Their first engineering, contact was Robert Moog, followed by among others, the German company PPG, a forerunner in digital synthesis. The trio continue to work with unaffiliated engineers and companies who design to the band's own specifications, ones not often associated with instrument manufacturing. Their touring setup consists of "only five or six keyboards each and a couple of rhythm machines and sequencers. Some instruments we have are similar, but we always make sure each setup is a little different so that we don't have one particular keyboard three times. In the mixture we have, pretty much, all keyboards available."Every module is a complete polyphonic synthesizer. It's all much more compact, much easier to transport and service, and has many more sound varieties. It's really hundreds of setups." In addition, each concert doesn't require a team of "stage engineers," as it used to. "You don't have to bring your home studio onto the stage."The band is now gearing up for their first American tour since 1977, which should kick off by early spring.
They approach each tour the same way they approach a new recording: "We have this idea," comments Frank, "that every concert tour should have a new program. We don't repeat music from our records. We compose new pieces. First, we compose the major themes, working pretty much from rough to fine. We have an overall dynamic curve for the whole concert, and then we go into the more detailed work like filling this gap of five minutes out and then that one. We have months of rehearsals where the composition and the place for improvisation will be practiced."At this stage, we can draw a piece and then put it in a different order. It's still flexible, so the composition too is somehow modular," he adds with a laugh. "Then we try out how it fits and go into a rehearsal cinema where we play the concert for two weeks." Then there's some final shaping, ending with "one or two performance concerts, which we tape. With the tape, the light crew starts to develop their light show."
They also design film, laser, and even computer graphics shows for accompaniment."The potential for sinking into improvisational chaos is a pressing concern to Tangerine Dream. It's one they've somewhat resolved by composing structures in much the same way as a jazz trio. "We went through a couple of years, since 1979 maybe, where our structure for a live performance changed from 70 percent improvisation to the reverse. Today, maybe 60 or 70 percent is actually composed and arranged. Just by having contact on stage, we can shorten or lengthen improvisation. If it's running quite well, one night we can do it much longer, 20 minutes.

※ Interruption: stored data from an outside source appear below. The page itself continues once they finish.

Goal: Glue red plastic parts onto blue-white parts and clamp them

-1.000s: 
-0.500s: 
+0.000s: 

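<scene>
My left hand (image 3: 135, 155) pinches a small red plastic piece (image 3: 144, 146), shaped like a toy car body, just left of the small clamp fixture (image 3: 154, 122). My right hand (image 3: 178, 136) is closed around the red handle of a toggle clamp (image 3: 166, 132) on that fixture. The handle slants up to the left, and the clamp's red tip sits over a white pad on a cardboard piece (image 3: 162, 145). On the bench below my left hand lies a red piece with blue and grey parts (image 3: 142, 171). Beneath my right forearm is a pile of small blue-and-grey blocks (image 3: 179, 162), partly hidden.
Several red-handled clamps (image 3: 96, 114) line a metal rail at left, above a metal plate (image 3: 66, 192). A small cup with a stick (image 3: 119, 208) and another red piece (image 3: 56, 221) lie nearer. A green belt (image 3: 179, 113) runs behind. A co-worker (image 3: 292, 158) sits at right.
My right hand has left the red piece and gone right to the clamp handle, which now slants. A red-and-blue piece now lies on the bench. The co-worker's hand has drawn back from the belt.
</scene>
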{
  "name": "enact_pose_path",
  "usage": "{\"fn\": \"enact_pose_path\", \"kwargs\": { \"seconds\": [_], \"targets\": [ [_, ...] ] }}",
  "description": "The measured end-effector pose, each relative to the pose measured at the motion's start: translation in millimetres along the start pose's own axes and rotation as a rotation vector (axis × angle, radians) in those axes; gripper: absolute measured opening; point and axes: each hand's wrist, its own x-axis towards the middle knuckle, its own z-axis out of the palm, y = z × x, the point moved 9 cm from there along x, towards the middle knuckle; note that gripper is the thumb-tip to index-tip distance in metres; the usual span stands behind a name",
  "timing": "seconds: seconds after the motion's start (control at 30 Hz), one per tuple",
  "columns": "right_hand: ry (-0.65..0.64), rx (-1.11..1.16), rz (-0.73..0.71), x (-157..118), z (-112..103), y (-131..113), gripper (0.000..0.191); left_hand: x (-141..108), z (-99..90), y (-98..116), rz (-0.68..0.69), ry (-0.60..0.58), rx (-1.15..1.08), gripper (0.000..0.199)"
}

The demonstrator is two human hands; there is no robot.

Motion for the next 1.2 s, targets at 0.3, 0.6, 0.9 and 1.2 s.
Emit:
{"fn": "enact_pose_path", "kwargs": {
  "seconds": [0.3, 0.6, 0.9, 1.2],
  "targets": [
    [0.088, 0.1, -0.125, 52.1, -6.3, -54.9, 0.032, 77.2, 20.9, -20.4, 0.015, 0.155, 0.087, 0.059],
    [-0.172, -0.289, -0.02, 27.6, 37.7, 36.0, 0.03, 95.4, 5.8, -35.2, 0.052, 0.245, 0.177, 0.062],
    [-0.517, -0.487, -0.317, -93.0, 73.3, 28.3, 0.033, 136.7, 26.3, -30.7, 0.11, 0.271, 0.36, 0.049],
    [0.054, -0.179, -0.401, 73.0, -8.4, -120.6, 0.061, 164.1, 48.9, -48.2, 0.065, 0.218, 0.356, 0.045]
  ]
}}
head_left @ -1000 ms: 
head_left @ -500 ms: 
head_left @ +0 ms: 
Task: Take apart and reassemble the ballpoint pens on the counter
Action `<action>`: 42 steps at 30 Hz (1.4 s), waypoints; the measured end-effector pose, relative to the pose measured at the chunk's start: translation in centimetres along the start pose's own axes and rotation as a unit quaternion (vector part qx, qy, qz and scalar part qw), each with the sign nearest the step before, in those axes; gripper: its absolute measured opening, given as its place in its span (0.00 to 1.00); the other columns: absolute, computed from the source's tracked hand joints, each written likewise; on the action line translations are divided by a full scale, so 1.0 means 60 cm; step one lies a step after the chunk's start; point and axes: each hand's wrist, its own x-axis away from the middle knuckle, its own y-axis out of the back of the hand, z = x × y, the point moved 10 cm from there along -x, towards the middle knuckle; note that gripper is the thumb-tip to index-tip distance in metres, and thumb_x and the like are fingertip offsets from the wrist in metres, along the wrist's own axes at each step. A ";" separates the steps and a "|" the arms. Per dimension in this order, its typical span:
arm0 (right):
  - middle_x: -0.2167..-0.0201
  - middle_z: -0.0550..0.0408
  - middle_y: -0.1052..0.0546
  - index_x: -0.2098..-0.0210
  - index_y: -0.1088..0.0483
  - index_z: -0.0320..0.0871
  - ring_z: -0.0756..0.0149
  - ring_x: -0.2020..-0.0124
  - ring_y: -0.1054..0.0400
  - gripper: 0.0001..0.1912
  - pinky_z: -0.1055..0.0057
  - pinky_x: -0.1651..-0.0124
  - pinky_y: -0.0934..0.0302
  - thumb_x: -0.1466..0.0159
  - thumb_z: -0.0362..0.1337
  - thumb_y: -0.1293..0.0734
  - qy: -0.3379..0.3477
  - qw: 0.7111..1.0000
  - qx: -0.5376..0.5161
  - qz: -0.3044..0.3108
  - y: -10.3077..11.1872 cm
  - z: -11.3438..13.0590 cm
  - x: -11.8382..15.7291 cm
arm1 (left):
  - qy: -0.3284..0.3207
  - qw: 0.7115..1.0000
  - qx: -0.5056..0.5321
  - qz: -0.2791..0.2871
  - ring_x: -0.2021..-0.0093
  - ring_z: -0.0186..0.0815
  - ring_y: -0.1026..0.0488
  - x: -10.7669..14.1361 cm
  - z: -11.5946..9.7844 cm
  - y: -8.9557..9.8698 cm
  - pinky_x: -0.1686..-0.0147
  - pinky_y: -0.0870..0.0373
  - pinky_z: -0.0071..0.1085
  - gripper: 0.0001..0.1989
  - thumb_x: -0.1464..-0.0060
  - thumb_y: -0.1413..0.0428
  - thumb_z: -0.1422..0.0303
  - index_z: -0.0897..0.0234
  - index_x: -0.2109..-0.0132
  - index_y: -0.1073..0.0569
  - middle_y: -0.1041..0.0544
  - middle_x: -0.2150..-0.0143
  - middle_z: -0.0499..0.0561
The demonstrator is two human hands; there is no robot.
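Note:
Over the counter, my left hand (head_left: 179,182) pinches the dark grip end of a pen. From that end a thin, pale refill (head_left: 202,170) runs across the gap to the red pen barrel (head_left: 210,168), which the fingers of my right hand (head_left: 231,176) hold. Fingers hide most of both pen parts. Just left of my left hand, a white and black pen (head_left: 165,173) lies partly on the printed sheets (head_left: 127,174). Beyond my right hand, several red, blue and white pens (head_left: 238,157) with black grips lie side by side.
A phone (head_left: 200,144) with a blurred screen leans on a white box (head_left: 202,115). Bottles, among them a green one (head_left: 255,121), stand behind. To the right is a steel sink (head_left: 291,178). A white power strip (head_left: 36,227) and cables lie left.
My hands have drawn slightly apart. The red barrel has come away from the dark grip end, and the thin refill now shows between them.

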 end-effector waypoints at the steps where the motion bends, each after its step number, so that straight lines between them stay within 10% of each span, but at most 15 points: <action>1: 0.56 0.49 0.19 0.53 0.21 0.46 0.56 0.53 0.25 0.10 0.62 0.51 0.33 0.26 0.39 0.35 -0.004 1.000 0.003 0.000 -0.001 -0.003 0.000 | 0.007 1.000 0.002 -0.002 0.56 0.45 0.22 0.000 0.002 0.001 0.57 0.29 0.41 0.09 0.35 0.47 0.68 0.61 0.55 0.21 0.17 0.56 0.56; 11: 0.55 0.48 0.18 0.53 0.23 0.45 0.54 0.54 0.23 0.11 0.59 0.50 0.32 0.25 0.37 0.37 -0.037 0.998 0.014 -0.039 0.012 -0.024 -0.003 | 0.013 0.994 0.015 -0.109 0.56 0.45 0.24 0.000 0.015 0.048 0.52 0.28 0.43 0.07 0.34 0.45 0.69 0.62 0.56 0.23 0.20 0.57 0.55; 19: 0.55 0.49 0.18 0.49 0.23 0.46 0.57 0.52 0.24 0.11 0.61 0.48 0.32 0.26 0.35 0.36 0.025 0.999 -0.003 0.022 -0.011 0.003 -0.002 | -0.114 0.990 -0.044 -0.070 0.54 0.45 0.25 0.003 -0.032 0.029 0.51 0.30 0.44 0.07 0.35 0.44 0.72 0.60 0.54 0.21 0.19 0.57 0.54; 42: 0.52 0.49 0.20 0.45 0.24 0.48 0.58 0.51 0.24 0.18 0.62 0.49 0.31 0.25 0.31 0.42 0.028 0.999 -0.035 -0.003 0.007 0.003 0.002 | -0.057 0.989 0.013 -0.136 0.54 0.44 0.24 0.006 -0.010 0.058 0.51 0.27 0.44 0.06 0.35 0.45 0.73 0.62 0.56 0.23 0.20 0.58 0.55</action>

On another night, if it's falling into chaos, we can go into the next fragment after only 10 minutes. "The approach adds an element of disciplined composition you may not normally expect from groundbreakers like Tangerine Dream. But as Franke comments, "If you do the long tours and bigger halls, and not just the experimental halls like when we started in '70, you just cannot take the risk anymore."Because of this, he adds, "Some people from the old days think we don't take many risks anymore. On the other hand, they like it, because the music is much more colorful. They get a lot more musical surprises."